Honoring My Year: Looking Back at What Has Changed

There’s a lot to say and I don’t know how to say any of it. 

So much has changed in the past twelve months, and I’ve had to let go (sometimes voluntarily, sometimes not) of friendships, relationships, jobs, choices, people, places, and things. Everything, and I do mean everything, hurt to let go of. I had to tearfully unravel my energy and influence from all of it so that I could move forward. And looking back, I have so loved the letting go process. It has been painful but beautiful – almost extraordinarily so.

For the last couple of months, I have felt like a hermit. As in, apart from lovingly honoring all of my obligations and commitments every day, I often chose to hole myself away from the world in order to refrain from emotional overexposure. This year was soaked in feelings, and I felt all of them deeply. So, I spent a majority of my time recovering from all of the letting go and the new change and the new emotional investments I was making – recovering from all of the feeling I was doing.  

Just by the numbers and in no chronological order, I sought out and started four new jobs this year, all of which have pushed my professional capacity in a new and exciting way. I applied for and earned an incredible scholarship that will enable me to go to graduate school debt-free. I re-connected with a young man who would go on to steal my heart completely; it is through our strength together that I have found new power within myself. It is also through him that I now know what it’s like to date someone with a large family – a crazy, chaotic, fun, joyful experience that I have deeply loved. I let go of many “friendships” that no longer embodied what loving friendship means to me. I signed my first credit card and I pay it off monthly, on my own. I declared my double major, kept 75 first-year residents alive for a quarter (knock on wood), and planned my 6-month study abroad trip to Sydney that will span from July-December of 2019. I finished my first year of college and started my second. I painted dog portraits, the female body, and sunflowers, everywhere. I have filled up one journal cover-to-cover, a first in my lifetime that I am inexplicably proud of. I received one heart-shattering phone call on Thanksgiving from my best friend after she lost her father in a terrible accident. I am still grieving that loss in such a disembodied way; it is both my grief but also the grief of many people who I love. This part of my 2018 story is dark and heavy, and there is so much hurt connected to it – but all of it is made less excruciating through friendship and family. I launched The Olly Project, and while I have gone quiet over the past three months in terms of publishing, it is definitely not because I have forgotten about it. I am simply sitting in my thoughts, because there is much to say and no perfect way to say it all. 
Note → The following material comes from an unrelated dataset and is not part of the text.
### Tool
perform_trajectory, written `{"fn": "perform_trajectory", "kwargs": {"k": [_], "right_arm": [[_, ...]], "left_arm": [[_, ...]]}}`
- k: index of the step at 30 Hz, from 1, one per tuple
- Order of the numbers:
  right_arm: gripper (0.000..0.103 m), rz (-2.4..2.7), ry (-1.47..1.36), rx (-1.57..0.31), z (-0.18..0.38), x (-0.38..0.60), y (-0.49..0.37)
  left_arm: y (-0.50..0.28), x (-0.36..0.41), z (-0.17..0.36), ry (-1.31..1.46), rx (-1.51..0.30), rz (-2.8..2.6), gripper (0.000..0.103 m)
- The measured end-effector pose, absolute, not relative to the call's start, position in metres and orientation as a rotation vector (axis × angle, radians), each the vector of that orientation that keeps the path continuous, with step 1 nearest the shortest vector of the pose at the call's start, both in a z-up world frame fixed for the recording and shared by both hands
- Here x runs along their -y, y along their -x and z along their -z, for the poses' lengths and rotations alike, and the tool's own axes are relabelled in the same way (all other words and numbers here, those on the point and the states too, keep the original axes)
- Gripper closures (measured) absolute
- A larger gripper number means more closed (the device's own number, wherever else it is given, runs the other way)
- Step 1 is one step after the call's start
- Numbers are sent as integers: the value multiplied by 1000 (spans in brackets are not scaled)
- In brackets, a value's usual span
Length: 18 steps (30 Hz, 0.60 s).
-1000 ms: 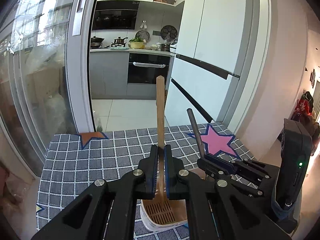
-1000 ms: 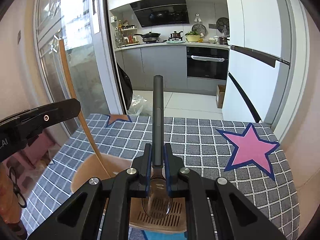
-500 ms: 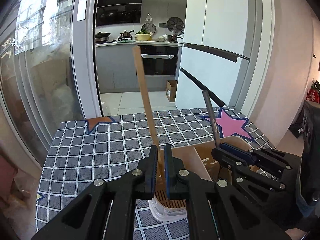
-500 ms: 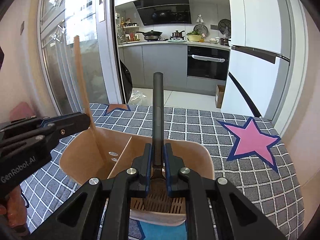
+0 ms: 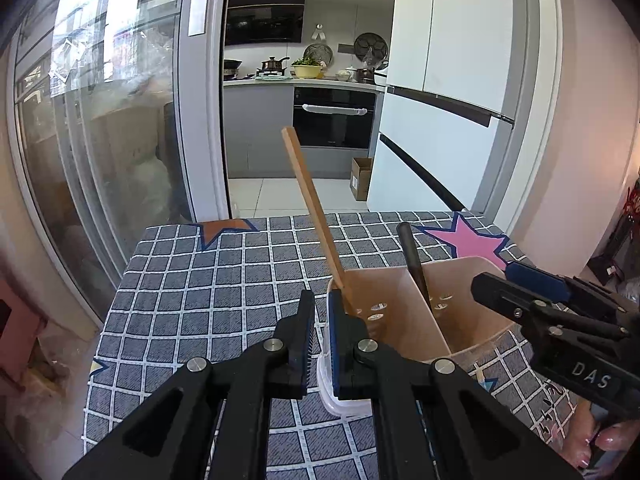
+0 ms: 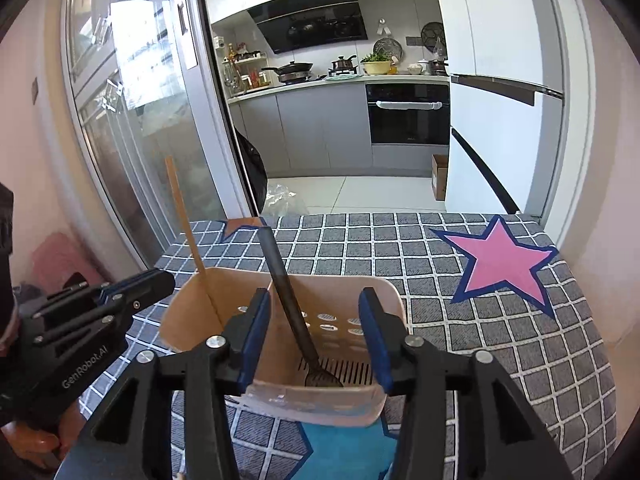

I have done so much emotional growing pain this year that it exhausts me thinking about it, but I believe that I have chosen this growth with pride and purpose. I have most definitely shed an old skin since the year before; I carry different things close to me every day, like new responsibilities and people who I love. There are so many ways to commit to transformative change and yet, I feel as though I have born the unbearable and held the unholdable in my most perfectly imperfect way. Long story short, I am proud of myself. This was a hard year. I did choose to hermit, and I will probably still choose to do so for a while. Through my emotional recovery from new challenges, I found a new sense of tired contentment. Now, I look back towards all of the things I transformed, both externally and internally, and feel deeply satisfied.

I have done a lot of truth seeking and way-finding this year. It has been quiet in my heart. There is so much to process that it is almost impossible to process everything. There have been so many reasons to weep and grieve; there have been equally abundant reasons to laugh and celebrate. I have practiced bravery. I have been grateful and gentle. I have honored my feelings more that I think I’ve ever done before. I look back at everything that I have pulled apart and created and all I can feel is a simple sense of “you did it.” Because there are many places where I stumbled, and there are many places where I failed. I can point to moments where I was snarky or petty where I should have been understanding. But far more frequently than these, I can point to moments where I intentionally chose something different than I have ever chosen before, and it is those moments that have made all the difference.

So, thank you for listening to me, both when I have words to say and when I have chosen silence; to be quiet in contemplation without feeling abandoned has been a wonderful gift that I do not take for granted. Thank you for following The Olly Project this year.

And finally, thank you for loving me, both when it was easy but especially when it wasn’t.